Problem requirements: Output all entries exactly as they appear and skip the pictures.

● ● ● ● ● ● ●

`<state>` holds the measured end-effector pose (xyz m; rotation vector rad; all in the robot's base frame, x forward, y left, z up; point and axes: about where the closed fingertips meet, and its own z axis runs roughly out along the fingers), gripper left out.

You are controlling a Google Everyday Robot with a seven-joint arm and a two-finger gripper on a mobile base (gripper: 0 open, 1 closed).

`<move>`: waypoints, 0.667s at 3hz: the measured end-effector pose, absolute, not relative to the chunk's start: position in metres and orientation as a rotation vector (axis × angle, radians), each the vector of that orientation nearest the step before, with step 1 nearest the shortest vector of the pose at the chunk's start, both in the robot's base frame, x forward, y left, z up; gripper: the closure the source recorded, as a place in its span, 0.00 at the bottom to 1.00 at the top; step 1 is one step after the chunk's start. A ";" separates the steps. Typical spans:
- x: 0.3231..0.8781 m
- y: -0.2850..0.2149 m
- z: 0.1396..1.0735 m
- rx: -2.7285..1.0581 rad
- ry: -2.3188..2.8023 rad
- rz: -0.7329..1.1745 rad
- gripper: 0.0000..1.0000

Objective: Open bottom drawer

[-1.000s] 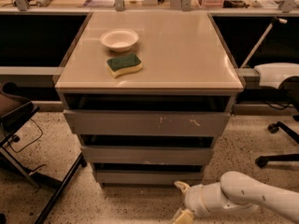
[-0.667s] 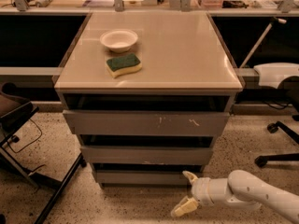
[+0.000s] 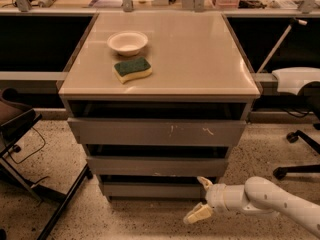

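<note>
Camera view, the only one. The gripper [image 3: 201, 199] sits lower right of centre, at the right end of the bottom drawer [image 3: 150, 190]. The white arm [image 3: 272, 200] comes in from the lower-right corner. Fingers are spread wide, one up by the drawer's top-right corner, the other lower over the floor [image 3: 65, 149]. Nothing is held btwn them. We can't tell if the upper finger touches the front or is just beside it.

The bottom drawer is the lowest of three grey fronts, lower centre of frame. It looks shut or nearly so, w/ a dark gap above it.

Risks, as we judge them:
- No handle, so a finger has to hook the top edge and could slip off the flat front.
- The gap is tight, so it could catch the middle drawer [image 3: 157, 166] instead.
- A pull from the far right end could skew the drawer and jam it.
- A hard tug may jerk the whole cabinet and shift the bowl [image 3: 127, 42] and sponge [image 3: 132, 69].

Surface: beige cabinet top [image 3: 200, 59], bowl and sponge upper left of it, close together. The top drawer [image 3: 157, 132] has pale scratches.

Room: speckled floor, dark chair [image 3: 15, 124] at left edge, a chair's wheeled base [image 3: 300, 154] at right, cluttered counter along the top.
</note>
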<state>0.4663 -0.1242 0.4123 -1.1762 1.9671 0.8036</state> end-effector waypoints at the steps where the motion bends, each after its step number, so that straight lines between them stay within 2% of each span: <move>1: 0.480 -0.120 0.388 -1.170 1.970 0.726 0.00; 2: 0.512 -0.122 0.342 -1.091 2.009 0.587 0.00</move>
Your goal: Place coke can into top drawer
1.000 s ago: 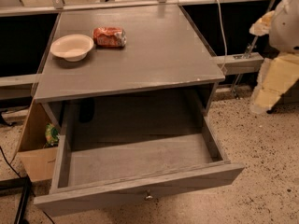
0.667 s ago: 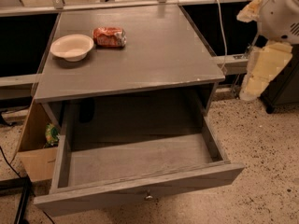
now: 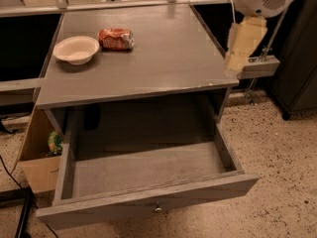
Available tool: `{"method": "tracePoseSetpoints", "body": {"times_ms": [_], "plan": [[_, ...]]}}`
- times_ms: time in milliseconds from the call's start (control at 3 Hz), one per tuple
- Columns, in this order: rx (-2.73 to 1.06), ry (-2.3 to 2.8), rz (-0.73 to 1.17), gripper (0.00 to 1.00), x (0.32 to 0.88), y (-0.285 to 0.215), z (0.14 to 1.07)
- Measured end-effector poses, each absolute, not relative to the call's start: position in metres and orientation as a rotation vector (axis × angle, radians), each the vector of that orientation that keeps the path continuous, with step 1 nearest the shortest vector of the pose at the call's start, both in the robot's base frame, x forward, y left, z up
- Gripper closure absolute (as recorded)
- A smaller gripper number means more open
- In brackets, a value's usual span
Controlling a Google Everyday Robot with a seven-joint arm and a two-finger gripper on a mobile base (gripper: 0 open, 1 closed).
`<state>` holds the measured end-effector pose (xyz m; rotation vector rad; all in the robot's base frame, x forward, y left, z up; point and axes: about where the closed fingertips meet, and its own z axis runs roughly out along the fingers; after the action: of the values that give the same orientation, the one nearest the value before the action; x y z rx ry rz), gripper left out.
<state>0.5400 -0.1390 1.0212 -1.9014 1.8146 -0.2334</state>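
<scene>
The coke can (image 3: 116, 38) lies on its side at the back left of the grey tabletop (image 3: 163, 58), just right of a cream bowl (image 3: 76, 49). Below the tabletop, the top drawer (image 3: 148, 170) stands pulled fully out, its inside bare, with a small metal knob (image 3: 157, 208) on its front panel. My gripper (image 3: 237, 58) hangs from the white arm at the upper right, over the table's right edge and well to the right of the can. Nothing shows in it.
A brown cardboard box (image 3: 37, 157) with something green (image 3: 54, 143) inside sits on the floor left of the drawer. A dark cabinet (image 3: 297, 58) stands at the right. Speckled floor surrounds the drawer front, and a rail runs behind the table.
The arm has swung up and to the left, from beside the table to over its right edge. The can, the bowl and the drawer have kept their places.
</scene>
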Motion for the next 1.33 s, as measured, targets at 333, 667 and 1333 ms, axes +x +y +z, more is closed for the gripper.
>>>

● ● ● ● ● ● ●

Completed task:
`<state>` holds the measured end-effector pose (xyz m; rotation vector rad; all in the robot's base frame, x forward, y left, z up; point and axes: about where the closed fingertips meet, and its own z axis runs roughly out along the fingers), gripper left out.

You are controlling a Google Everyday Robot with a seven-joint arm and a two-finger gripper on a mobile base (gripper: 0 open, 1 closed).

`<move>`: waypoints, 0.667s at 3hz: the measured end-effector pose, absolute, not relative to the chunk's start: position in metres and orientation as a rotation vector (axis × angle, radians), each the vector of that orientation nearest the step before, with step 1 nearest the shortest vector of the pose at the chunk's start, both in the robot's base frame, x forward, y left, z up; gripper: the closure the source recorded, as a place in its span, 0.00 at the bottom to 1.00 at the top; step 1 is one step after the chunk's start. A ";" separates the steps. Typical spans:
- x: 0.3231..0.8781 m
- y: -0.2850..0.2149 m
- z: 0.1396..1.0735 m
- rx: -2.7285..1.0581 rad
- ry: -2.3188..2.8023 rad
- rz: -0.7329..1.1745 rad
- gripper: 0.0000..1.0000

Objective: Open bottom drawer

[-1.000s] 
[-0.667s] 
[+0.000s] 

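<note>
Camera view, the only one. The gripper [image 3: 201, 199] sits lower right of centre, at the right end of the bottom drawer [image 3: 150, 190]. The white arm [image 3: 272, 200] comes in from the lower-right corner. Fingers are spread wide, one up by the drawer's top-right corner, the other lower over the floor [image 3: 65, 149]. Nothing is held btwn them. We can't tell if the upper finger touches the front or is just beside it.

The bottom drawer is the lowest of three grey fronts, lower centre of frame. It looks shut or nearly so, w/ a dark gap above it.

Risks, as we judge them:
- No handle, so a finger has to hook the top edge and could slip off the flat front.
- The gap is tight, so it could catch the middle drawer [image 3: 157, 166] instead.
- A pull from the far right end could skew the drawer and jam it.
- A hard tug may jerk the whole cabinet and shift the bowl [image 3: 127, 42] and sponge [image 3: 132, 69].

Surface: beige cabinet top [image 3: 200, 59], bowl and sponge upper left of it, close together. The top drawer [image 3: 157, 132] has pale scratches.

Room: speckled floor, dark chair [image 3: 15, 124] at left edge, a chair's wheeled base [image 3: 300, 154] at right, cluttered counter along the top.
</note>
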<state>0.4663 -0.1242 0.4123 -1.1762 1.9671 0.8036</state> end-effector waypoints at the steps where the motion bends, each after its step number, so that straight lines between them stay within 2% of each span: <move>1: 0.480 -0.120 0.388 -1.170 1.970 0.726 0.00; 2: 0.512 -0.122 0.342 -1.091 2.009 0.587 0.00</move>
Your goal: Place coke can into top drawer
1.000 s ago: 
0.667 s ago: 
now: 
Available tool: `{"method": "tracePoseSetpoints", "body": {"times_ms": [_], "plan": [[_, ...]]}}`
- times_ms: time in milliseconds from the call's start (control at 3 Hz), one per tuple
- Columns, in this order: rx (-2.73 to 1.06), ry (-2.3 to 2.8), rz (-0.73 to 1.17), gripper (0.00 to 1.00), x (0.32 to 0.88), y (-0.285 to 0.215), z (0.14 to 1.07)
- Measured end-effector poses, each absolute, not relative to the call's start: position in metres and orientation as a rotation vector (axis × angle, radians), each the vector of that orientation that keeps the path continuous, with step 1 nearest the shortest vector of the pose at the call's start, both in the robot's base frame, x forward, y left, z up
- Gripper closure absolute (as recorded)
- A smaller gripper number means more open
- In brackets, a value's usual span
Controlling a Google Everyday Robot with a seven-joint arm and a two-finger gripper on a mobile base (gripper: 0 open, 1 closed).
`<state>` holds the measured end-effector pose (xyz m; rotation vector rad; all in the robot's base frame, x forward, y left, z up; point and axes: about where the closed fingertips meet, and its own z axis runs roughly out along the fingers; after the action: of the values that give the same orientation, the one nearest the value before the action; x y z rx ry rz), gripper left out.
<state>0.5400 -0.1390 1.0212 -1.9014 1.8146 -0.2334</state>
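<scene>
The coke can (image 3: 116, 38) lies on its side at the back left of the grey tabletop (image 3: 163, 58), just right of a cream bowl (image 3: 76, 49). Below the tabletop, the top drawer (image 3: 148, 170) stands pulled fully out, its inside bare, with a small metal knob (image 3: 157, 208) on its front panel. My gripper (image 3: 237, 58) hangs from the white arm at the upper right, over the table's right edge and well to the right of the can. Nothing shows in it.
A brown cardboard box (image 3: 37, 157) with something green (image 3: 54, 143) inside sits on the floor left of the drawer. A dark cabinet (image 3: 297, 58) stands at the right. Speckled floor surrounds the drawer front, and a rail runs behind the table.
The arm has swung up and to the left, from beside the table to over its right edge. The can, the bowl and the drawer have kept their places.
</scene>
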Motion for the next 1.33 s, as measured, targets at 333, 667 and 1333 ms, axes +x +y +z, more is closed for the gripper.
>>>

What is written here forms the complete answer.